つまり、発達障害は病気(疾患)ではなく、「状態像」を指している用語とお考えください。

 

病気と違って「治す」ものではない

——そもそもの原因は、脳細胞レベルの機能の不具合に由来する。つまり先天的、ということでしょうか。

 

塩川さん:

はい。脳機能の不具合は神経細胞の不具合から発生し、細胞の不具合は遺伝子レベルで決定されています。つまり「もとをたどれば遺伝子の変異から生じる脳細胞の不具合、それによる脳機能の不具合、それによって生じるその人が生まれつき持っている特性(=発達特性の偏り)」が発達障害を特徴づけているということができます。

 

発達障害に関連する遺伝子変異は数千種類あることが知られていますが、遺伝子はご両親から半分ずつ引き継いだ細胞の設計図ですので、この部分の修正をすることは現実的ではありません(ゲノム編集を使えば不可能ではない、かもしれませんが)。

 

発達障害の症状・行動面の特徴は、感染症や悪性腫瘍のような治療法がある病気・疾患ではありません。

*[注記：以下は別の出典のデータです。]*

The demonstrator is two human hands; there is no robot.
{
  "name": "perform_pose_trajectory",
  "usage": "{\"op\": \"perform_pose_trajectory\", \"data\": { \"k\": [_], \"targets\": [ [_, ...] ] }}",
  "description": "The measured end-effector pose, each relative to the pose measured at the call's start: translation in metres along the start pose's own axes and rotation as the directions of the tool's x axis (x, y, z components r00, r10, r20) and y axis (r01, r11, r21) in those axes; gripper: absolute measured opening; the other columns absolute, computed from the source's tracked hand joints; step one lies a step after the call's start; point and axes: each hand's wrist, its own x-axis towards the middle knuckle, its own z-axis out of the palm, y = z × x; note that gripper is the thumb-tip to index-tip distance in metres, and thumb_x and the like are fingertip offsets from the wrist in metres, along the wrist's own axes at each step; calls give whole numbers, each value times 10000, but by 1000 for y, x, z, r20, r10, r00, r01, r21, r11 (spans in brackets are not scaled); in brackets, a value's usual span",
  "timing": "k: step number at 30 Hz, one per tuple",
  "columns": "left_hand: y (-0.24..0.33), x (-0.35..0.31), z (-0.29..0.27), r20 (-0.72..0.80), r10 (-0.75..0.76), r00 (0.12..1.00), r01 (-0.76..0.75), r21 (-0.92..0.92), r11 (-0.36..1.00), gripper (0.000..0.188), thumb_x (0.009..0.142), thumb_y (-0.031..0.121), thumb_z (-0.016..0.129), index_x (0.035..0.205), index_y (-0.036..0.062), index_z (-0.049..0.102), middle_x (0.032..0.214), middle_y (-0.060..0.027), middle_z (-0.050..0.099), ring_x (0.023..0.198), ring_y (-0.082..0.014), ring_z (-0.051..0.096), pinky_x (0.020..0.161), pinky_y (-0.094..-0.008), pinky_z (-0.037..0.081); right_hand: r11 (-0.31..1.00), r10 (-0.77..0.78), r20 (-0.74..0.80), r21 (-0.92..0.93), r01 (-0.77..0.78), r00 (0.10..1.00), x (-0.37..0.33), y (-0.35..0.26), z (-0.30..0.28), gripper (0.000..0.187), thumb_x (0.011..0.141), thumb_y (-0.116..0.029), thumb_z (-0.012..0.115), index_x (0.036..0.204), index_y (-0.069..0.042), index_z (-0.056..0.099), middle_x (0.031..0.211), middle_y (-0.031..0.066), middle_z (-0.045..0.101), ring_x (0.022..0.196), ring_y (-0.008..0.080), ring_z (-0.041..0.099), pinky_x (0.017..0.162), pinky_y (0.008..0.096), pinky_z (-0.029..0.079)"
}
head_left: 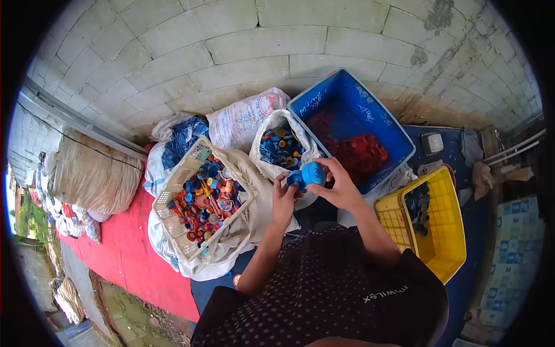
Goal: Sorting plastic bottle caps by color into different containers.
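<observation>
Both of my hands are raised in front of my body, over the edge of a white sack. My left hand grips a blue plastic piece that looks like an open cap. Right beside it, my right hand has its fingers around a larger round blue cap. The two blue pieces touch or nearly touch; I cannot tell whether they are joined. Just beyond them stands an open white sack with mostly blue caps in it.
At left, a cream crate of mixed colourful caps rests on sacking. A blue bin holding red pieces stands far right, against a block wall. Nearer right, a yellow basket contains dark pieces. Red sheeting covers ground at left.
</observation>
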Motion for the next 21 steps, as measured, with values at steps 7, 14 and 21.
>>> {"op": "perform_pose_trajectory", "data": {
  "k": [7, 14, 21],
  "targets": [
    [-20, -69, 8, 105, 65, 992, -55, -99, 994, 394, 945, -35, 472, 1322, 54, 400, 1142, -110, 596, 957, -142, 602, 784, -265, 511, 988, -108, -120, -118, 94, 987, -87, -9, 38, 600, 735, -188, 788, 1275, -110, 538, 1305, 87, 523, 1143, 271, 562, 864, 339, 492],
    [-18, -105, 8, 320, 106, 941, -190, 243, 951, 546, 943, -43, 446, 1473, 55, 359, 1234, -88, 565, 1081, -127, 549, 948, -247, 432, 885, -348, -161, -381, 267, 924, -132, -16, 38, 591, 735, -189, 759, 1285, -153, 547, 1275, 94, 571, 1083, 321, 613, 874, 385, 529],
    [-39, -100, 46, 538, -301, 787, 321, 59, 945, 640, 895, -20, 466, 1507, 80, 309, 1390, -73, 462, 1216, -151, 472, 1039, -283, 374, 962, -181, -339, -255, 95, 923, -181, 24, 8, 592, 726, -166, 749, 1274, -122, 529, 1167, 131, 621, 979, 369, 641, 809, 403, 541]
  ]
}}
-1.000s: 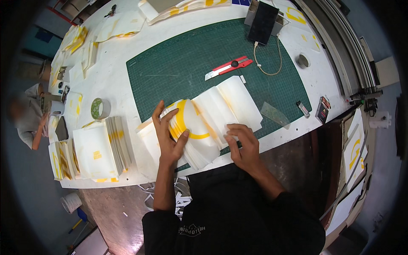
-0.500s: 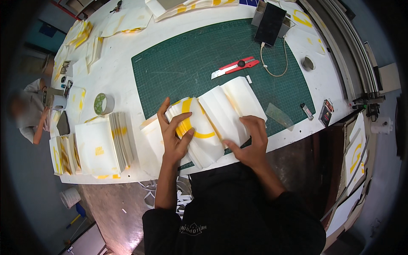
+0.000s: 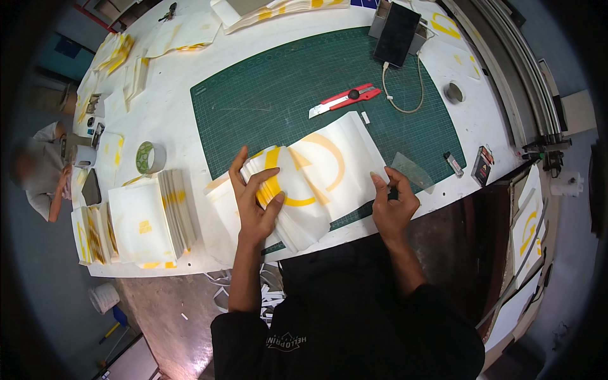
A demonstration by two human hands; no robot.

ですから、これらの症状や行動面の問題について「治療する」あるいは「直す」という考え方はまったく無意味です。

 

発達障害について考える際には、「障害とは何か」について整理するとわかりやすいかもしれませんね。障害とは、個人に由来するものではなく、個人の特性と環境(社会)との関係性の間で定義されるものです。

 

たとえば、言葉の遅れがあったり、行動に落ち着きがなかったりしても、上手に社会適応できている場合は「障害」にはならないのです。脳細胞レベルの不具合によって生じるさまざまな症状・徴候(発達特性の偏り)そのものは障害ではありませんが、それによって社会にうまく適応できていない状態、あるいは何らかの「支援」が必要な状態、それがこの社会においては「発達障害」と捉えられているのです。

 

重要な点なのでもう一度繰り返しますが、発達障害は病気(疾患)ではなく、「状態像」です。

 

——特性単体ではなく、社会との関係性から「障害」として捉えられているのですね。

 

塩川さん:

そうです。何が障害で、何が障害でないのか。それを決めるのは、多くの場合は環境(=社会)側です。ですから、ある時代においては障害ではなかった特性が、今この時代では障害と捉えられている場合もある。そんな風に理解してもらえたらと思います。